When one parent lives in another state, it can be hard to parent effectively. However, with a detailed interstate parenting plan that seeks the best for your children, you and the other parent can continue to be involved in their lives.
All good custody agreements should be detailed and contain some common elements.
A custody agreement should contain a child visitation schedule. This schedule should state when the child is going to be with each parent on a regular basis. It should also contain arrangements for holidays, vacations, and other special occasions.
A custody agreement should contain a statement that addresses legal custody and assigns parental decision making authority to either or both parents. It should clearly state who will be responsible for making major decisions for the child. This includes decisions regarding the child’s medical care, education, religious upbringing, and other important factors in the child’s life.
Day to day decisions, such as what the child will have for breakfast or watch on TV are typically left to the discretion of the parent who has the child in his or her physical care.
A custody agreement should contain provisions for reviewing the plan. As your child grows, his or her needs will change. You plan should be reviewed at least every couple years in order to ensure it is still effective and relevant.
A custody agreement should contain provisions for modifying the plan, if necessary. If you feel your plan is in need of changes, you can make the necessary changes to your agreement as long as you both agree on them.
You should be able to file the amended agreement with the court and ask the judge to revise your court order. This will make your changes official and enforceable by the court.
A custody agreement should contain a method for resolving disputes. There probably will be some future scenarios you were unable to predict and are unable to agree on. You might need help if you want to resolve the issue. You can choose to seek counseling, ask a trusted friend or clergy for their assistance, return to mediation, etc. If you are so inclined, you may decide to pull the answer out of a hat. (This is generally not recommended.)
Regardless of your methods of dispute resolution, returning to court to litigate your issues should be the very last resort.

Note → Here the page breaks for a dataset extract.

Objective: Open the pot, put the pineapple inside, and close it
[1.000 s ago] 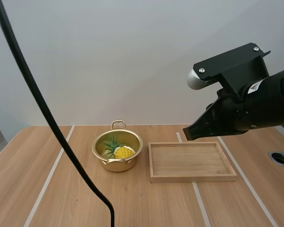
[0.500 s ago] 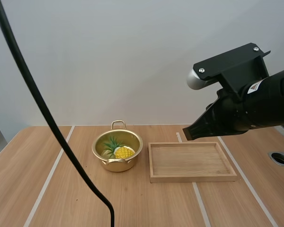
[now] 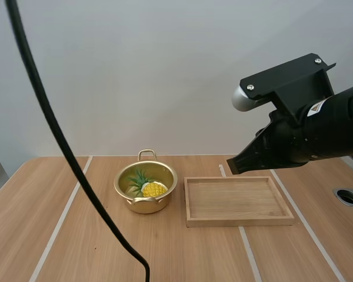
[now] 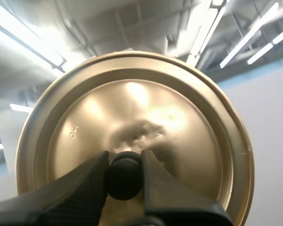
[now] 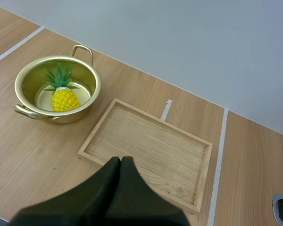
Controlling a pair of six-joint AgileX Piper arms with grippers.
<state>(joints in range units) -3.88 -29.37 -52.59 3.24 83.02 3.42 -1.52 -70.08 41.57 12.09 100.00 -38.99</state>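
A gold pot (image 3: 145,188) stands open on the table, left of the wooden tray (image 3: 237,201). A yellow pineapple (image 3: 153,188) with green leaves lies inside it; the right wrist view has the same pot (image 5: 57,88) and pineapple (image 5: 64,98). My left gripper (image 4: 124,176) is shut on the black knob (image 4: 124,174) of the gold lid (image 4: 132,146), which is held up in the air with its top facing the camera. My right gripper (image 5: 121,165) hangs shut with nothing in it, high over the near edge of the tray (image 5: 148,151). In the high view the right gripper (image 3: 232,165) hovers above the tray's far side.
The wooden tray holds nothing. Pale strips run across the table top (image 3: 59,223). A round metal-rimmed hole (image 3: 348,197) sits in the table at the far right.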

A custody agreement should contain any provisions and rules that you feel are relevant to the care and upbringing of your child. You may include anything you would like, as long as it is in the best interest of your child.
This is where parents include provisions regarding communication, transportation, additional expenses, discipline, dietary restrictions, and anything else they want to include. This is where the age of your child really factors in to your general agreement.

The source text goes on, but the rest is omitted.